Note: You are Columbia students. You should be able to install SW and follow instructions.

MySQL:

  • Download the installation files for MySQL Community Server..

    • Make sure you download for the correct operating system.
    • If you are on Mac make sure you choose the correct architecture. ARM is for Apple silicon. x86 is for other Apple systems.
    • On Windows, you can download and use the MSI.
  • Follow the installation instructions for MySQL. There are official instructions and many online tutorials.

  • Remember your root user ID and password, that you set during installation. Also, choose "Legacy Authentication" when prompted.

    • If you forget your root user or password, you are on your own. The TAs and I will not fix any problems due to forgetting the information.
    • Also, if you say something like, "It did not prompt me for a user ID and password when I instaled ... ..," we will laugh. We will say something like, ""Sure. 20 million MySQL installations asked for the information, but it decide to not to ask you."
    • If you tell us that you are sure that you are entering the correct user ID and password we will laugh. We will say something like, "Which is more likely. That a DATABASE forgot something or" you did?"
  • You only need to install the server. All other SW packages are optional.

Anaconda:

  • I strongly recommend uninstalling any existing version of Anaconda. If you choose not to uninstall previous versions, you may hit issues. You are on your own if you hit issues due to conflicting versions of Anaconda during the semester.

  • Download the most recent version of Ananconda..

  • Follow the installation instructions. Choose "Install for me" when prompted. If you hit a problem and I find your Anaconda installation in the wrong directory, you are on your own. If you say something like, "But, it did not give me that option," you can guess what will happen.

DataGrip:

  • Download DataGrip. Make sure you choose the correct OS and silicon.

  • Follow the installation instructions.

  • Apply for a student license.

  • When you receive confirmation of your student license, set the license information in DataGrip.

HW0: Non-Programming

Step 1: Initial Files

  1. Create a folder in the project of the form _src, where is your UNI I created an example, which is dff9_src.

  2. Create a file in the directory _HW0.

  3. Copy the Jupyter notebook file from dff9_src/dff9_HW0.ipynb into the directory you created and replace dff9 with your UNI.

  4. Do the same for dff9_HW0.py

Step 2: Jupter Notebook

  • Start Anaconda.

  • Open Jupyter Notebook in Anaconda.

  • Navigate to the directory where you cloned the repository, and then go into the folder you created.

  • Open the notebook (the file ending in .ipynb).

  • The remaining steps in HW0: Non-Programming are in the notebook that you opened.

HW 0: Programming

  • Complete the steps for HW0: Non-Programming.

  • The programming track is not "harder" than non-programming.

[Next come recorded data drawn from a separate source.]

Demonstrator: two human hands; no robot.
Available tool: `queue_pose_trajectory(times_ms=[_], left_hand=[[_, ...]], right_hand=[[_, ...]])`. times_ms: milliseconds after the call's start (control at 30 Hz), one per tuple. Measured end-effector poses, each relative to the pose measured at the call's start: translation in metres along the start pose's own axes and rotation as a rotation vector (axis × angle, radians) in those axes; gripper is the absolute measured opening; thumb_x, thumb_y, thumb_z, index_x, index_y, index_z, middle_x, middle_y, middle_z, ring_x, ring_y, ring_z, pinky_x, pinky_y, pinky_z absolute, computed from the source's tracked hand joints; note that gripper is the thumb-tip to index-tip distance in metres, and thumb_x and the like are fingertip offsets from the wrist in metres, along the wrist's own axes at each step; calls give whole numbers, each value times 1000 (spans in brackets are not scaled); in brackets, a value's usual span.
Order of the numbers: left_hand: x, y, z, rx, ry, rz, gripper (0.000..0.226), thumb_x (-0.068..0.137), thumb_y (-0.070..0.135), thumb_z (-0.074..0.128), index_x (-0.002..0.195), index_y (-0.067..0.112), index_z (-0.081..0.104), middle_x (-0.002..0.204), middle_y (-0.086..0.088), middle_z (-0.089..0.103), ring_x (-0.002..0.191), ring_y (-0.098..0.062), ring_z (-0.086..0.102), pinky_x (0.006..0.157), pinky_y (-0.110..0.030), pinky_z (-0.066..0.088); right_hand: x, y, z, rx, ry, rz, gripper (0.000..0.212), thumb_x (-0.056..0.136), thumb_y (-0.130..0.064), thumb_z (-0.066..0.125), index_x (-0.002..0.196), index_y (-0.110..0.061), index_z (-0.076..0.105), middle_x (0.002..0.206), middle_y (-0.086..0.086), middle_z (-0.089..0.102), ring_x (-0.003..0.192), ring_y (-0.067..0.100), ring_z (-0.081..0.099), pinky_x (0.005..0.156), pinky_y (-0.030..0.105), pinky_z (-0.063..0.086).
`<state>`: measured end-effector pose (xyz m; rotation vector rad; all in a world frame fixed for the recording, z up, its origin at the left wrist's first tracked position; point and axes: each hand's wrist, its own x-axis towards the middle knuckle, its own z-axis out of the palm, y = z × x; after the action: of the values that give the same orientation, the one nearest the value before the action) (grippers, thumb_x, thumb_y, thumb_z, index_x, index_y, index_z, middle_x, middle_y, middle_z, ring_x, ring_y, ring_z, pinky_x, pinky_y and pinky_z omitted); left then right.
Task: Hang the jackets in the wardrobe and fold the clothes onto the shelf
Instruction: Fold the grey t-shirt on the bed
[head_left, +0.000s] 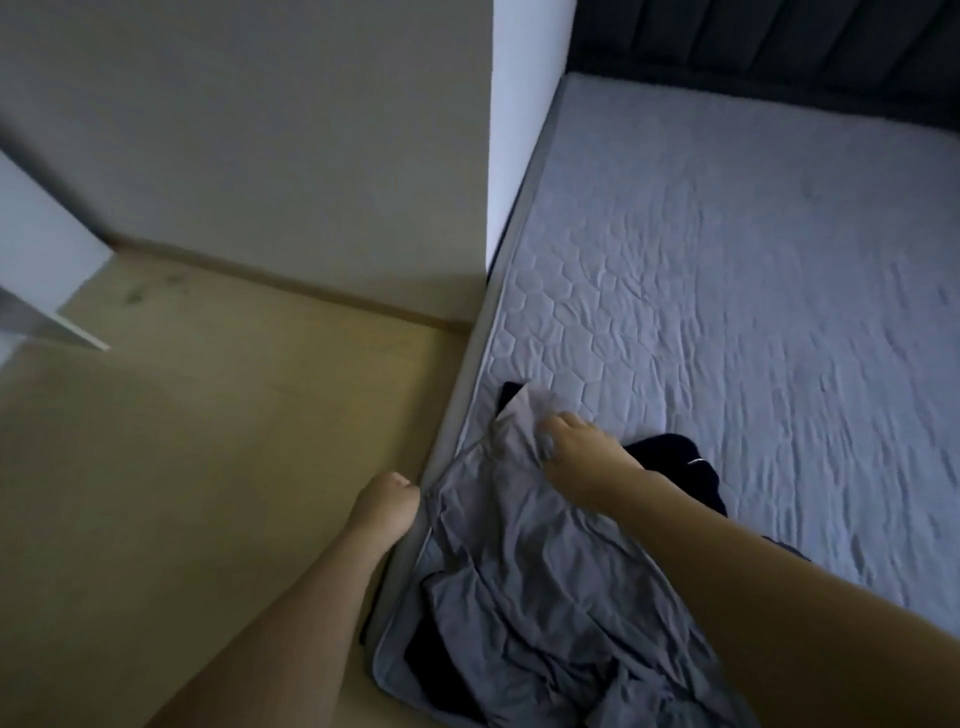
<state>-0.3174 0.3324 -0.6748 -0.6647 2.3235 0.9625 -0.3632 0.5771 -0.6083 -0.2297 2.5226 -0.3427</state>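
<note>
The mattress (727, 260) fills the right side. A grey garment (519, 597) lies crumpled on its near left corner, over a dark garment (696, 483). The right hand (576, 457) pinches the grey cloth's far end. The left hand (387, 506) grips its left edge with curled fingers.

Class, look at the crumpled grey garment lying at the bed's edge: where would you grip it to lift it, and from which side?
Probably the crumpled grey fabric garment is best pinched along its upper edge, from above. That edge lies flat on the quilted mattress, where the right hand and left hand already meet it, so the rest would hang free.
</note>
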Motion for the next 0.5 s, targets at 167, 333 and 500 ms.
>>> queue_pose_trajectory(times_ms=[167, 333, 500], left_hand=[[85, -99, 137, -120, -148, -198, 21, 91, 12, 51, 73, 3, 56, 75, -15, 59, 70, -27, 57, 65, -32, 38], [121, -191, 239, 10, -142, -242, 51, 89, 45, 57, 129, 14, 50, 135, -8, 47, 124, -29, 48, 100, -38, 43], [152, -195, 263, 184, -198, -313, 52, 91, 43, 48, 137, 26, 32, 143, -11, 16, 133, -38, 22, 109, -53, 32]], right_hand=[[142, 27, 130, -237, -101, -318, 54, 91, -15, 48, 143, -22, 35, 149, 3, 33, 133, 29, 37, 108, 40, 29], [251, 27, 250, -366, -164, -512, 63, 96, -32, 50, 152, -24, 22, 159, 0, 23, 144, 22, 25, 115, 37, 17], [281, -1, 310, -670, -80, -627, 79, 88, -46, 58, 152, -20, 19, 154, 5, 25, 143, 28, 19, 118, 48, 4]])
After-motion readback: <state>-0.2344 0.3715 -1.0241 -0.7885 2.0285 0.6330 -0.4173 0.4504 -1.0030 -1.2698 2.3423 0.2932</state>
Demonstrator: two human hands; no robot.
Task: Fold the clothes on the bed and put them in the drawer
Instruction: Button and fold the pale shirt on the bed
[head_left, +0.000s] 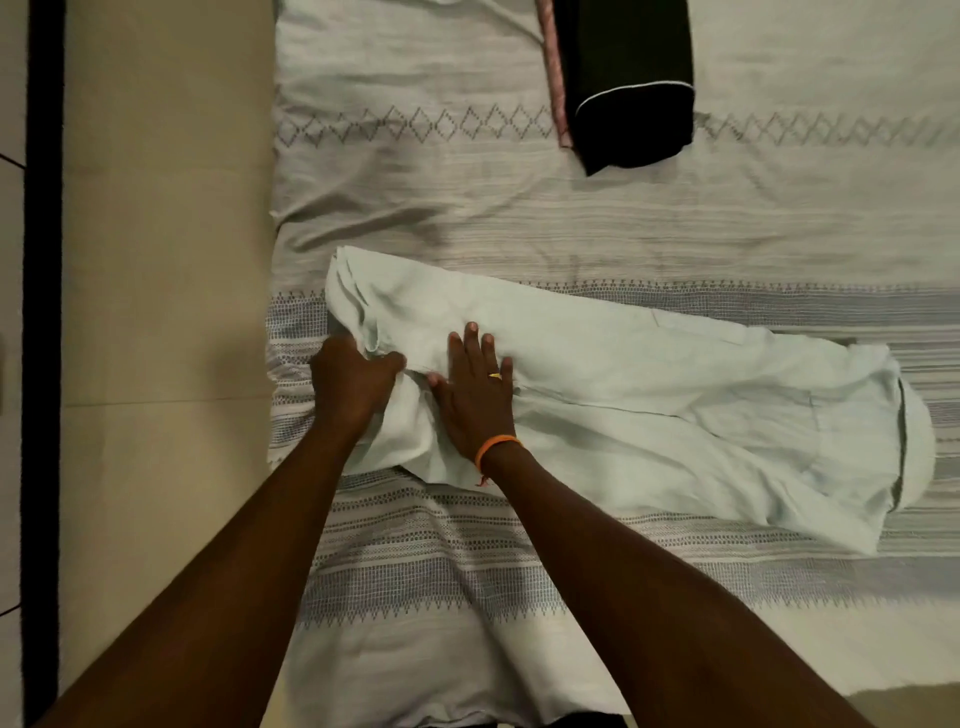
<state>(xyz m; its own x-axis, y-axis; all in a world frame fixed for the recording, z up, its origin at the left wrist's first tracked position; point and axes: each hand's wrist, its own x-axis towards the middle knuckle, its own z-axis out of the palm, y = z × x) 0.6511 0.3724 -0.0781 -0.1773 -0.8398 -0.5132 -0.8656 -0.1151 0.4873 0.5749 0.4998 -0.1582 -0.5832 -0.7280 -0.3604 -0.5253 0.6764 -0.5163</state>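
Head view: a pale shirt (649, 395) lies lengthwise across the patterned bed sheet (415, 561). The left hand (353, 382) grips bunched fabric at its left end. The right hand (475, 387) presses flat on it, fingers straight. A folded black garment (628, 78) lies well apart.

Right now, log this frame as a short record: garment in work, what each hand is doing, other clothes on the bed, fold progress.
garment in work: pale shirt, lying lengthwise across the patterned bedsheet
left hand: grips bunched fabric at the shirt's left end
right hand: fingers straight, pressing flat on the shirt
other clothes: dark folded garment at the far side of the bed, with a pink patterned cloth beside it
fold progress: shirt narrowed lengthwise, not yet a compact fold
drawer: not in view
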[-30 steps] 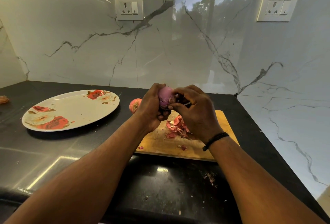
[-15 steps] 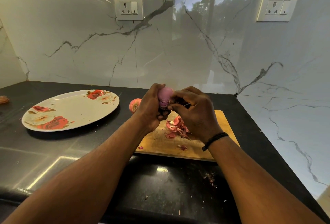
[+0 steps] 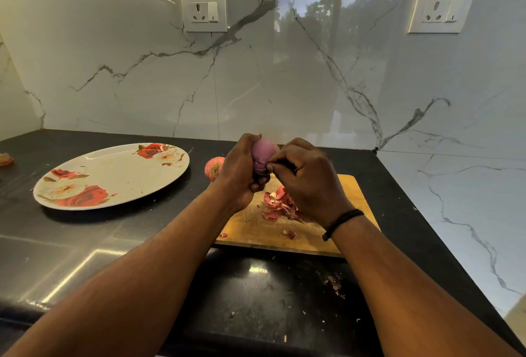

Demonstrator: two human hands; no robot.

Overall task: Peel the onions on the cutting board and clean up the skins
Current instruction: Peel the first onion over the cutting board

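Observation:
My left hand (image 3: 239, 174) grips a purple, mostly peeled onion (image 3: 263, 153) above the far end of the wooden cutting board (image 3: 310, 234). My right hand (image 3: 307, 180) is curled against the onion's lower side, its fingertips pinching at the skin there; a thin dark thing shows between its fingers, and what it is cannot be told. A heap of red onion skins (image 3: 277, 204) lies on the board under my hands. A second onion (image 3: 214, 168), still in its reddish skin, sits on the counter just left of my left hand.
A large oval plate (image 3: 113, 175) with rose prints lies on the black counter (image 3: 85, 245) to the left. Small skin scraps (image 3: 333, 284) dot the counter near the front. A marble wall with two sockets rises close behind.
My right hand's fingers have shifted slightly against the onion's lower side. The onion and my left hand stay in place.

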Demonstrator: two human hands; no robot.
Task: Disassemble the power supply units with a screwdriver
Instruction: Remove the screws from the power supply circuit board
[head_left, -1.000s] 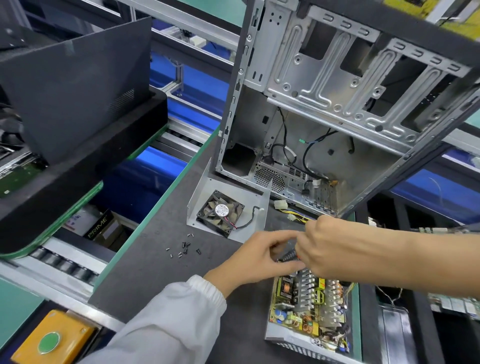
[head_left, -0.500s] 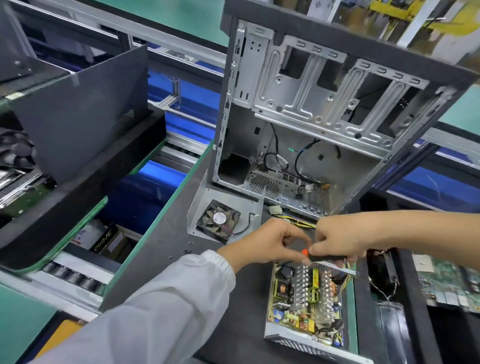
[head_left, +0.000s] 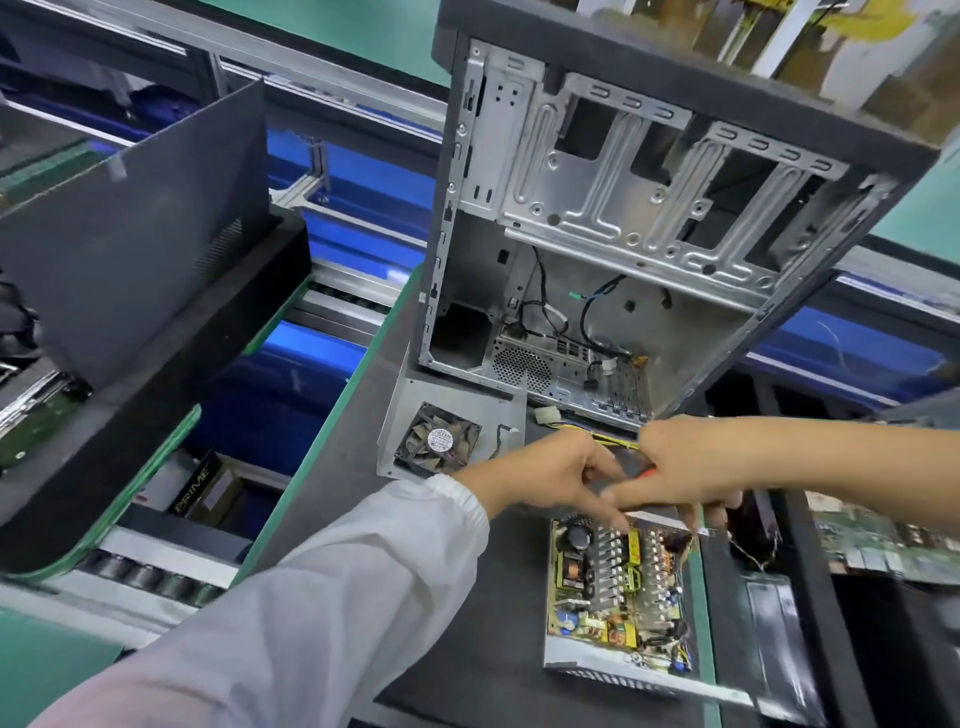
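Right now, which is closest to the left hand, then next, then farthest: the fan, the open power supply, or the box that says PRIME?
1. Open power supply, just below the left hand.
2. Fan, on its metal cover, just to its left.
3. PRIME box, far left, down below the table edge.

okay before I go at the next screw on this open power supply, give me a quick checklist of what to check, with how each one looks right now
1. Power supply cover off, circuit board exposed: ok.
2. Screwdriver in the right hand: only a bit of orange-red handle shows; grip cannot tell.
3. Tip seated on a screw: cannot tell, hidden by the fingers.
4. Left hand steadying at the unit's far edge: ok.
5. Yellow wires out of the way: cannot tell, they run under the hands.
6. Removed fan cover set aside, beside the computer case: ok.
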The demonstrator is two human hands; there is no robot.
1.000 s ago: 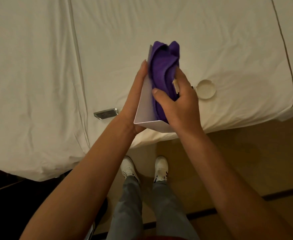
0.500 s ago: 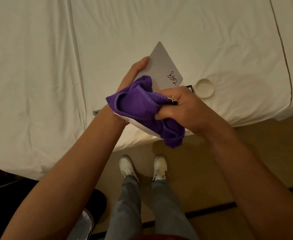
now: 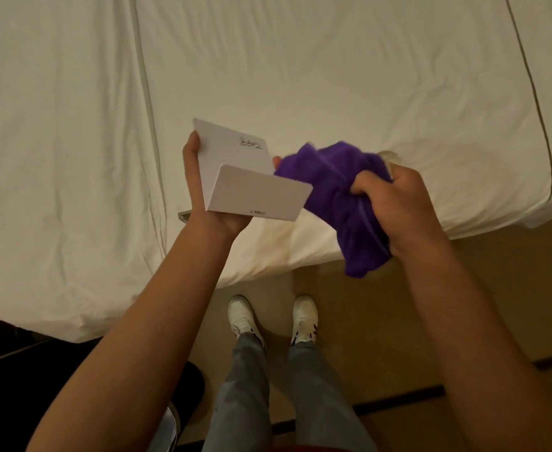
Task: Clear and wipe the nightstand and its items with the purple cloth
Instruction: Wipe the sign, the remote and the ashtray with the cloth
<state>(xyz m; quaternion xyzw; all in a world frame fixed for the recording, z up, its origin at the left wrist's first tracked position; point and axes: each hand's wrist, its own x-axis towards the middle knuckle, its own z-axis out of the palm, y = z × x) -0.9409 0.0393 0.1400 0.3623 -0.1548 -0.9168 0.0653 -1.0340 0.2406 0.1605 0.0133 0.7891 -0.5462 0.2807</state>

The initial set up is a little more work, however.

  • Download and install PyCharm. Download and install the professional edition.

  • Follow the instructions to set the license key using the JetBrains account you used to get the DataGrip licenses.

  • Start PyCharm, navigate to and open the project that you cloned from GitHub.

  • Follow the instructions for creating a new virtual Conda environment for the project.

  • Select the root folder in the project, right click and add a new Python Package named _web_src. My example is dff9_web_src.

  • Copy the files from dff9_web_src into the package you created.

  • Follow the instructions for adding a package to your virtual environment. You should add the package flask.

  • Right click on your file application.py that you copied and select run. You will see a console window open and this will show a URL. Copy on the URL.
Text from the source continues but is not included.